Дело было летом. С датами у меня плохо, но, наверное, это был девяностый год? Вокруг нас бушевала историческая буря, но почти всё стерлось из памяти. Телевизор я смотрела мало, газет не читала, радио не слушала, интернета ни у кого не было. Я жила в мире влюбленностей, доморощенной и книжной философии, разговоров с подругами о самом страшном и самом главном, книг и толстых журналов, учебы, фильмов, театра. За нашими спинами трещала по швам большая советская история, но я, увлеченная тем, как менялась моя маленькая жизнь, этим не интересовалась. Все происходящее в стране воспринималось как яркий, но далёкий фон. Хотя, возможно, безумие, которое творилось с тобой и мной, было отголоском этой прорвавшей плотину свободы.

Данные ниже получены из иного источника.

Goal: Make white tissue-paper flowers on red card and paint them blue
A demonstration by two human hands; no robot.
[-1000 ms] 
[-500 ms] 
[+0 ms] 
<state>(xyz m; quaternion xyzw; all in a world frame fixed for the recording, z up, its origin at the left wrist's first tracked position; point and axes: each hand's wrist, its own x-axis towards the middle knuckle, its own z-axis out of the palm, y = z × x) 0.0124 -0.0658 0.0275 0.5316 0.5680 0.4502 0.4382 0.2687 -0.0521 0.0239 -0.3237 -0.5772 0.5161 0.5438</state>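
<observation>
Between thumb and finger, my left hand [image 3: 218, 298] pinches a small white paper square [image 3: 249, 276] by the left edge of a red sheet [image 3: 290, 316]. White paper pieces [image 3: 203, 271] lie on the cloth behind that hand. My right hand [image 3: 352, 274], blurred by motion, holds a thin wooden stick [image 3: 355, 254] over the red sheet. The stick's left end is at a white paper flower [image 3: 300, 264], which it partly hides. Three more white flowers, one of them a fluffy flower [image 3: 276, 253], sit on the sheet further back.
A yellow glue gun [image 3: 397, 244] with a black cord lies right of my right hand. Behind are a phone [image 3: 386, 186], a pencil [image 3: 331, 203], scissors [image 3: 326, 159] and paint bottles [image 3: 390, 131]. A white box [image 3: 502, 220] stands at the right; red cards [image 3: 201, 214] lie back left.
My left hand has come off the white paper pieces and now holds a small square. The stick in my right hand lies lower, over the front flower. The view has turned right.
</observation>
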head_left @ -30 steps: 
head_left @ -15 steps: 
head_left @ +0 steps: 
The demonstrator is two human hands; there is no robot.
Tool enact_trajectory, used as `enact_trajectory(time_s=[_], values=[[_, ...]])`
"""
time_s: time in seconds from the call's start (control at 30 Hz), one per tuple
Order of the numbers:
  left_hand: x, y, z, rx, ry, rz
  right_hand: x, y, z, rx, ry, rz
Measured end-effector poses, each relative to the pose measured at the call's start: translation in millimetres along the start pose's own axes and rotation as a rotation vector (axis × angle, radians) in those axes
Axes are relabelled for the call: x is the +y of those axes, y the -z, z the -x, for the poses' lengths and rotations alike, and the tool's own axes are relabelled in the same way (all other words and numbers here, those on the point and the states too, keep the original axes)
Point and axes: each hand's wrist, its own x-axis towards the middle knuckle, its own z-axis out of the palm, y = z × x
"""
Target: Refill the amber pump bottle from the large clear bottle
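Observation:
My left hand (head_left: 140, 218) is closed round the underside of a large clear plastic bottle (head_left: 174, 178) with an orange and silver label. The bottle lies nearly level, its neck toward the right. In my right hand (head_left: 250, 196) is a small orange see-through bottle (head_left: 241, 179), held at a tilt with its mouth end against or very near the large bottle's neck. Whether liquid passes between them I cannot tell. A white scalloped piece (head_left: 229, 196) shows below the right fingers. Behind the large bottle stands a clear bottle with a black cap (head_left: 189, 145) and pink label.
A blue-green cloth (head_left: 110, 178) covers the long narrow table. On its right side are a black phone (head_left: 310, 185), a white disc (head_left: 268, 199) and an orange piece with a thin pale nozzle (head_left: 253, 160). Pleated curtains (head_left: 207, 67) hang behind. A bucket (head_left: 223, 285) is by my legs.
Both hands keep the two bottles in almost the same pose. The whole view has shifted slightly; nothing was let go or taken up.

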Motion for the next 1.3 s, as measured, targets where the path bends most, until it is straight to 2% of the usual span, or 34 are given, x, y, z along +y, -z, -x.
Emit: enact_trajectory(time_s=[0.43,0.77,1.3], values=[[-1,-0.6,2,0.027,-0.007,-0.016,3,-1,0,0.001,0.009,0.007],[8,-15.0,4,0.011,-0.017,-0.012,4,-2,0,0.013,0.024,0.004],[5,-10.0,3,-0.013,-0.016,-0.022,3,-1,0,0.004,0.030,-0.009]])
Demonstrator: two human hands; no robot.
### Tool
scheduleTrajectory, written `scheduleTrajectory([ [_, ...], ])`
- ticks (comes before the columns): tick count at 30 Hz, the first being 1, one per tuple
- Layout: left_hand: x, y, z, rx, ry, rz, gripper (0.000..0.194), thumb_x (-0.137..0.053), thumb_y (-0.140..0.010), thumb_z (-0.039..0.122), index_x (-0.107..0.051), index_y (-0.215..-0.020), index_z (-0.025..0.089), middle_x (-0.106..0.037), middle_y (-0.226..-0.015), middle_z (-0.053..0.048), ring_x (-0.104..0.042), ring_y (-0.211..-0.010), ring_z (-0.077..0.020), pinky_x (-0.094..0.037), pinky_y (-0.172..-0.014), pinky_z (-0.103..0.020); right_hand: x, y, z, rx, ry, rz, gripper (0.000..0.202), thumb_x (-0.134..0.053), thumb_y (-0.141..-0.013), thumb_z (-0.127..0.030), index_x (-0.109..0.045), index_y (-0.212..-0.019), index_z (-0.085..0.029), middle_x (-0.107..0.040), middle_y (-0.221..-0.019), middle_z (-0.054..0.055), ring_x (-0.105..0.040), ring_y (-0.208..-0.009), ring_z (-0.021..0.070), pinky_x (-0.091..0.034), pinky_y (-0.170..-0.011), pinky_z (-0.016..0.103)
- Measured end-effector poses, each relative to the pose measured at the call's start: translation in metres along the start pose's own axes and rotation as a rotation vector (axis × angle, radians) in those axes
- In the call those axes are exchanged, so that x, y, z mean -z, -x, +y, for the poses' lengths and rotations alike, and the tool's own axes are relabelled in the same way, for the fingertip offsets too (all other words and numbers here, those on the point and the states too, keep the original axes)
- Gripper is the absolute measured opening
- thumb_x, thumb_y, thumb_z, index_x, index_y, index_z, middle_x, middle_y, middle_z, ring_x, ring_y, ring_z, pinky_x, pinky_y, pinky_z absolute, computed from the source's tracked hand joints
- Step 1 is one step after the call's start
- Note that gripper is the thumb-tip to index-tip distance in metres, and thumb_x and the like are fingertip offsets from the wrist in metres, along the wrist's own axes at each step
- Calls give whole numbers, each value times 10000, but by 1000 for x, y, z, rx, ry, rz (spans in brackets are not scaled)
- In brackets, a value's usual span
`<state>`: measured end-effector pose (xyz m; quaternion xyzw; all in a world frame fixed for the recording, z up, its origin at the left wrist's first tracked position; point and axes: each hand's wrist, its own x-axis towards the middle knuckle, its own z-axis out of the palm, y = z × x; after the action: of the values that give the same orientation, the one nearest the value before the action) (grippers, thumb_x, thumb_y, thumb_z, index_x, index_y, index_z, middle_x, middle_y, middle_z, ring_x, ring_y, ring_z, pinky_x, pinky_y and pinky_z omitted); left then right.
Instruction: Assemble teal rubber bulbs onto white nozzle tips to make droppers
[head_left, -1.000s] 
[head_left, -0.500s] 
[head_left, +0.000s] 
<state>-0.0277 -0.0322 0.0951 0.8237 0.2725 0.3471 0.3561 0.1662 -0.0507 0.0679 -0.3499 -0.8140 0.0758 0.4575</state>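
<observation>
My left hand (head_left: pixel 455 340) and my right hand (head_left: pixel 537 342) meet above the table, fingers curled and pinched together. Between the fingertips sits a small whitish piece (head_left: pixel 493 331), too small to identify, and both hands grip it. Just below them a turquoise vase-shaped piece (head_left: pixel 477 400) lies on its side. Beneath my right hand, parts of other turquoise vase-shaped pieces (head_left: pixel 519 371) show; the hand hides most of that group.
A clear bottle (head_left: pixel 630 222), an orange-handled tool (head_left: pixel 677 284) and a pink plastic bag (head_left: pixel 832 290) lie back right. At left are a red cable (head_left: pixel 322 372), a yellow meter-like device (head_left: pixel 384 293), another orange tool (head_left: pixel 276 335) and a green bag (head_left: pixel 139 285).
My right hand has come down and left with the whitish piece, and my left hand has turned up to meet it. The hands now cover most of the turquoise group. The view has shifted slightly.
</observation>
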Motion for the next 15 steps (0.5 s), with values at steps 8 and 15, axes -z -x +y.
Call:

Память тут прямо превращается в материю. Текст наполнен фотографиями воспоминаний. Вещи  – не такие, какими они представлены глазу писателя, а такие, какими писатель их мыслит или мыслила. Результатом этого мышления стали интересные пространственно-временные переходы памяти. Они наполняются самым простым предметным содержанием – счастьем в убогой хрущевке, черным чаем из больших кружек, совместной страстью к кино, Парижу, чтению лекций, журналистике…

Эти мазки памяти то и дело вводят зрителя книги из одного пространства в другое, заставляя его совершать колебания между “есть” и “было”, перелетать из мишленовских ресторанов Парижа 21 века в бытовые пейзажи Питера, заполненного горожанами позднеромантической эпохи России 90x. Переходы c эффектом cross-dissolve из «сейчас» в “было”, фланирование по улицам Питера и Парижа разных эпох, растворяющихся друг в  друге – не женская сентиментальная проза, а современный импрессионизм.

Импрессионизм “Писем к Сереже” отличает ясный взгляд на мир, взгляд, лишенный всякого мистицизма.  Способность автора БЫТЬ (после всего пережитого), хоть и не ‘здесь и сейчас’, но всё-таки БЫТЬ, БЫТЬ ВОПРЕКИ. В этом “быть вопреки” спрессована вся бесконечность времени, пространства и любви. Вся эта бесконечность – в утрах, днях, ночах с Сережей, начавшихся на переходе у набережной Фонтанки, около сквера на улице Белинского и закончившихся/расстворившихся, как сахар в горячем чае, только с последней строчкой этой книги.  Эта спрессованность измерений, это нарастающее напряжение сюжета — совсем не технический прием писателя. Спресованность продиктова необходимостью пройти заново туда и обратно: из  “есть” в “было” и из “было” в “есть”, – по семи клавишам дней, чтобы поставить точку на последней странице памяти, завершающий штрих на полотне неоконченной любви.

Язык Карины Добротворской – когда клавиатурой владеет чувство, без шлифовок.

На самом деле, всё вышесказанное  – ни к чему. Невозможно объяснять словами импрессионизм Моне или Писсарро, невыполнимо рассказывать о музыке Шопена или Земфиры, абсолютно невмоготу комментировать хайку японских мастеров слова. Буквы Карины Добротворской становятся живыми, превращаются в акт любви только в соприкосновении со зрителем ее книги, точнее ‘книгокартины’. И только тогда, во время прочтения, возможно, всплывут из ниоткуда портреты Ренуара, или кинематограф мыслей и настроений Луи Деллюка, или постельное белье с хищными растениями Моники Марон. Вчитайтесь…:

В Доме кино, куда мы ходили как на работу, ты приучил меня сидеть в первом ряду.

–       Настоящий зритель всегда должен сидеть в первом ряду. Он должен пытаться сократить дистанцию между собой и экраном, – говорил ты. Ложился в кресло, закидывал голову, вытягивал ноги – и улетал. Твой главный спарринг-партнер во всем, что касалось кино, Миша Брашинский однажды поразил меня тем, что, устроившись – так же, как ты – в первом ряду, страстно, почти как в постели, прошептал:

–       Господи, Каришонок, как же я люблю кино…

Ты не раз говорил, что в самой идее кино есть что-то религиозное. Твое выражение – “храмовая тишина кинотеатра”. Сходную мысль я встретила у Бюнуэля: из театра люди выходят оживленными, переговариваясь друг с другом, а из кинотеатра – молча, глядя в землю. А еще кто-то, кажется Антониони, писал, что в кинозале люди сидят, воздев глаза вверх, как к небу.”

Из “Писем к Сереже” я вышла молча, затем вслепую, машинально, по стенам продвигалась из спальни в ванную, остановилась… перед зеркалом.